I wanted to find those sons of bitches, whoever the hell they were, and show them some vigilante justice.
But I needed to watch myself. I needed to think of my men first. Brotherhood before everything else. Most especially bitches. Especially bitches I didn't even know.
So then I fed her.
Then she slept.
And I did too for a few short hours before the sun started coming through the windows and I climbed out of bed, going through to the kitchen to put coffee on and call my brother.
“Cash,” he answered, sounding as awake as I was. Neither of us had ever been much for sleeping. Could be up all night and still be wide awake in the early morning.
“Got a problem.”
Whatever noise that was going on around him stopped and his normally laid-back voice got serious. “What kind of problem?”
“A big clusterfuck of a problem,” I admitted, running a hand down my face.
“Can't help if you don't talk to me.”
“I have one of V's girls.”
There was a long silence. “The fuck?”
“I was driving home from the bar and I heard a crash. Then some bitch hopped out of the car and started running. Thought she was half-whacked. And I fucking took her home.”
“To the compound?”
“To my house.”
“The fuck?”
I snorted. Cash was the only other person aside from me who had been to my house. Bringing some random car-crash woman over was not only unexpected, but completely out of character. “I dunno. It was late. The storm was bad. I wasn't thinking. She's got V's brand on her ass.”
“You fucked her?”
“No I didn't fuck her,” I said, rolling my eyes. “Just caught sight of it. V had her for three months. The storm made his men careless. She got away.”
“Shit.”
“She has nightmares, man.”
“What?”
“Nightmares,” I said, shaking my head. “Like... where she screams.”
“Fuck.”
“Yeah.”
“What are you gonna do?”
“I told her she could stay until things blow over and I'll get her on her way.”
“Seriously? You're keeping one of V's girls from him?”
“The fuck else I'm gonna do? Hand her back? He's a fucking monster, Cash.”
Cash let out a low whistle. “What do you need?”
“For you to keep yo
ur mouth shut. This doesn't involve the club.”
“You know that that isn't...”
“This isn't going to touch the club.”
“Alright,” he conceded, but I knew he had more to say.
“I need supplies,” I decided, shrugging.
“Supplies?”
“Yeah for bitches. She looks sweet in my clothes and all but they're falling off her ass.”
“So clothes?”
“Yeah. Small. She's tiny. And I don't know... shampoo and soap and shit. Whatever the fuck bitches like. You'd know better than me.” It was no secret my brother was the biggest whore around. He liked women. And they damn sure liked him back.

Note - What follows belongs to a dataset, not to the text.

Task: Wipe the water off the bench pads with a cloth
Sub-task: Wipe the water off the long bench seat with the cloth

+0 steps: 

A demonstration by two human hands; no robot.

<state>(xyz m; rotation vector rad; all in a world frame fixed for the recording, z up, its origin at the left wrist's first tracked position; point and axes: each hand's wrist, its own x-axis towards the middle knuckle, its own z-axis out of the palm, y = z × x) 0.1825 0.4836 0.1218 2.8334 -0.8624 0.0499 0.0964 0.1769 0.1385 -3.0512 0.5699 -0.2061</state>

“Anything else?” he asked and I could hear the humor in his voice.
“Food. Don't know what she likes but I know they've been starving her.”
“Fuck.”
“Yeah,” I agreed.
“Be there in an hour.”
“Aight,” I said, hanging up and going back into my bedroom to grab clothes.
She was still on the bed, curled up on her side, knees to her belly, her wrists on full display. Wrists that had barely-healed ligature marks marring them. Several of them. She'd been tied up for most of the time she had been there.

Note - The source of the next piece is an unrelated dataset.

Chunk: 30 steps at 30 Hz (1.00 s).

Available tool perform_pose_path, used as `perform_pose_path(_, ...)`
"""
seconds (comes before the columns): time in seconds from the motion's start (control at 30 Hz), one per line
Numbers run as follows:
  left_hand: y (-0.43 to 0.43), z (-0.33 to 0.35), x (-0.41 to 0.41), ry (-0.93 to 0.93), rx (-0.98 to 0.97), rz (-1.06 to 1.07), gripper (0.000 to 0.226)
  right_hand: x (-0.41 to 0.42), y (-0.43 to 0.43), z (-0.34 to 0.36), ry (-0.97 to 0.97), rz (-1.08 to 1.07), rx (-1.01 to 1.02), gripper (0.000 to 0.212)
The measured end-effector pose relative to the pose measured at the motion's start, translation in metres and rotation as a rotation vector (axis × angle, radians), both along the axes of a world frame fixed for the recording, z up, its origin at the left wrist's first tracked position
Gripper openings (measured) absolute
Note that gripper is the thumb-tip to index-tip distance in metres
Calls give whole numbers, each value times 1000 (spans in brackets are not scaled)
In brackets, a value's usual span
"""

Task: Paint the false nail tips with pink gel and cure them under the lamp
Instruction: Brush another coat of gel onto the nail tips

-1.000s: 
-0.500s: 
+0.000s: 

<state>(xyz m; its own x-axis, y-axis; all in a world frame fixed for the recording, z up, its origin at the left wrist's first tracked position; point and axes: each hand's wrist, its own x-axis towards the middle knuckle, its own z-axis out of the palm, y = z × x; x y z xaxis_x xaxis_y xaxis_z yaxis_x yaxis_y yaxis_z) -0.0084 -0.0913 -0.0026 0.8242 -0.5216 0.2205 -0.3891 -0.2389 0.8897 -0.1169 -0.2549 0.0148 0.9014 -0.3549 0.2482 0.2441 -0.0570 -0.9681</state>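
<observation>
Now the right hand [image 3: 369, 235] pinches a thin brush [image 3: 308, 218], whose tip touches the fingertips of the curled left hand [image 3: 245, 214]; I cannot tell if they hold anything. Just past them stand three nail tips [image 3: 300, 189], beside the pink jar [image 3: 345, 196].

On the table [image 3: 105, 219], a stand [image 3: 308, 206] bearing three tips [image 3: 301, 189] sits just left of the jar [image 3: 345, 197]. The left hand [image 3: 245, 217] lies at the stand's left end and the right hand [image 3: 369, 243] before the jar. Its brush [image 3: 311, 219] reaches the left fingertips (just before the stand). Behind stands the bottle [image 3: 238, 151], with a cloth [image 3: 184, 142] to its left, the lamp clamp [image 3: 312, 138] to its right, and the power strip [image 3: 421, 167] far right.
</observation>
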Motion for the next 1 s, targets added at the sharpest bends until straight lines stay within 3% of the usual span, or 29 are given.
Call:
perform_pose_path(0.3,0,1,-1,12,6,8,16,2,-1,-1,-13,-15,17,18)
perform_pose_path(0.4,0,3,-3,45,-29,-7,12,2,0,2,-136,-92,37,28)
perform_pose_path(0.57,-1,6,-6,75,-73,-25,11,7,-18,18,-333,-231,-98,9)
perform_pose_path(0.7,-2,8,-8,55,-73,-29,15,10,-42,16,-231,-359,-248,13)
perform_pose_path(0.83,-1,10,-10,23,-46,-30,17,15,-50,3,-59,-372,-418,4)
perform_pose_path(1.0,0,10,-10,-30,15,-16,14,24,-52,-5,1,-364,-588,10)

All I could think about through my shower was her screams.
There was a knock on the door a little over an hour later, loud. Like he was kicking instead of actually knocking, making the door shake in the jamb.

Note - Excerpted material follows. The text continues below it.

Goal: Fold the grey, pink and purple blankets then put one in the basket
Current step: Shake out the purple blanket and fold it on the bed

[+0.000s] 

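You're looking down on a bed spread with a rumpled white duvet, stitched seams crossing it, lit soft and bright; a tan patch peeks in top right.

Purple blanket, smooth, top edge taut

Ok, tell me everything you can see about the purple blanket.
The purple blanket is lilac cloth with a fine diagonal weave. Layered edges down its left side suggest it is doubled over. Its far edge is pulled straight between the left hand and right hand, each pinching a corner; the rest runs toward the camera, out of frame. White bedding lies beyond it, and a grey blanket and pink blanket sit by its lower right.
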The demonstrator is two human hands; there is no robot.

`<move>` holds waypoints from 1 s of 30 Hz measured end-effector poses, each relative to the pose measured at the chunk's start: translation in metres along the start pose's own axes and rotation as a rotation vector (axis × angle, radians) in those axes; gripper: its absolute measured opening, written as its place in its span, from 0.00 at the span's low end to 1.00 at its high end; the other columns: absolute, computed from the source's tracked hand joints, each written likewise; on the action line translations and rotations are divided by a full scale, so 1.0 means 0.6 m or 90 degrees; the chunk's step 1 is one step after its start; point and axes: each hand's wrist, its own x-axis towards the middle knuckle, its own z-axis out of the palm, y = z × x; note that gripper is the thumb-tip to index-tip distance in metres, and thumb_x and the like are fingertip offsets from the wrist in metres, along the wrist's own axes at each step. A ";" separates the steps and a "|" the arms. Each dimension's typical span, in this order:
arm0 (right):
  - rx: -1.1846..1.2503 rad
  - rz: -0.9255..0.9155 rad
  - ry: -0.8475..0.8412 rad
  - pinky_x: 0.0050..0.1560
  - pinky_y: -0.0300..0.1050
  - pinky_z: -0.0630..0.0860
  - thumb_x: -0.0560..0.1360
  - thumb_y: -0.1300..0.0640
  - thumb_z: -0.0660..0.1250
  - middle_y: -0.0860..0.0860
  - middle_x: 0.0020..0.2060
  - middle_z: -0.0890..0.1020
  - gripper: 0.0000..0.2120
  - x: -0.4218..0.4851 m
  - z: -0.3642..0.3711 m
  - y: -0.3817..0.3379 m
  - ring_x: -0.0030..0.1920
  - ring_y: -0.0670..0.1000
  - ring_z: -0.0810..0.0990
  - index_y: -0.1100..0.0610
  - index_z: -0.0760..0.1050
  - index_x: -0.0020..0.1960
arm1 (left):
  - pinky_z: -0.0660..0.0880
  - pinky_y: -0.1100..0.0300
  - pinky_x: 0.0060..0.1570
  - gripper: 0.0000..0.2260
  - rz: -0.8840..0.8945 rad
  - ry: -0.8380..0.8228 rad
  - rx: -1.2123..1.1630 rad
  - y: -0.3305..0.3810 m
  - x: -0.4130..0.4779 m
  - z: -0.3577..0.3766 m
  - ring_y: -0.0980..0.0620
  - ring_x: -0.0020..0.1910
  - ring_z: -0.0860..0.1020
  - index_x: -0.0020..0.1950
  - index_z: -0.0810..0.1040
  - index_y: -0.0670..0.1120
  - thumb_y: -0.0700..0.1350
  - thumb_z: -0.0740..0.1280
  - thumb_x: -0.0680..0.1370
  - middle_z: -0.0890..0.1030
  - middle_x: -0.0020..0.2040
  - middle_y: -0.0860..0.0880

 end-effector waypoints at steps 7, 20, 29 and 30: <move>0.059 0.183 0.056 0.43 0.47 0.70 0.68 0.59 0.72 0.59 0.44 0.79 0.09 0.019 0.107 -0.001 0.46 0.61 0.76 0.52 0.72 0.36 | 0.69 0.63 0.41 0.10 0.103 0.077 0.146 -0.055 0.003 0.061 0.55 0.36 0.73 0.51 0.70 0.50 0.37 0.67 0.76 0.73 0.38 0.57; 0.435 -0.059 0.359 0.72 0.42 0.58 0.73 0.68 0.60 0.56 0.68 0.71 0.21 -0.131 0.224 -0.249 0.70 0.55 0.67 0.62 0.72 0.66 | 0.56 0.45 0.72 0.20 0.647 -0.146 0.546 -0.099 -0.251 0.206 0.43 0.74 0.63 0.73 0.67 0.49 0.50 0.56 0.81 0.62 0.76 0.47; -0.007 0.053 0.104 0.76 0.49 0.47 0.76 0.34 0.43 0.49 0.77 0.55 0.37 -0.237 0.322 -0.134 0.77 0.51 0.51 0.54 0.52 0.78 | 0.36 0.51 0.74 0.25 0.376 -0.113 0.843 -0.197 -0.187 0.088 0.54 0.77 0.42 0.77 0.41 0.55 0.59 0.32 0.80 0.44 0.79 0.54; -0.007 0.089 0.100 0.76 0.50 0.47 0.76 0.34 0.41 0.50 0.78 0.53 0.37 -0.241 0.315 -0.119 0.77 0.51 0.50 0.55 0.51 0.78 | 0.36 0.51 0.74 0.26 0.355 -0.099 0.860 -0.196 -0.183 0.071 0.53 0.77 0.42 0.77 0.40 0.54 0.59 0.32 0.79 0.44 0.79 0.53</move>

I walked over, pulling it open.
And there was Cash.
We were similar in facial features and that was about it. He got our mother's dark blonde hair that he kept long, but shaved up one side. His eyes were a deeper shade of green, and he walked with a fucking swagger. Always had. He was a toddling swaggerer. There was an air about Cash that I didn't have. A laid-back, calm, almost jovial demeanor that made women flock to him in droves. That wasn't to say he couldn't handle his shit. He was a capable, deadly fuck when he needed to be. But any other time, he was the guy a man wanted to have a beer with and a woman wanted to roll around the sheets with.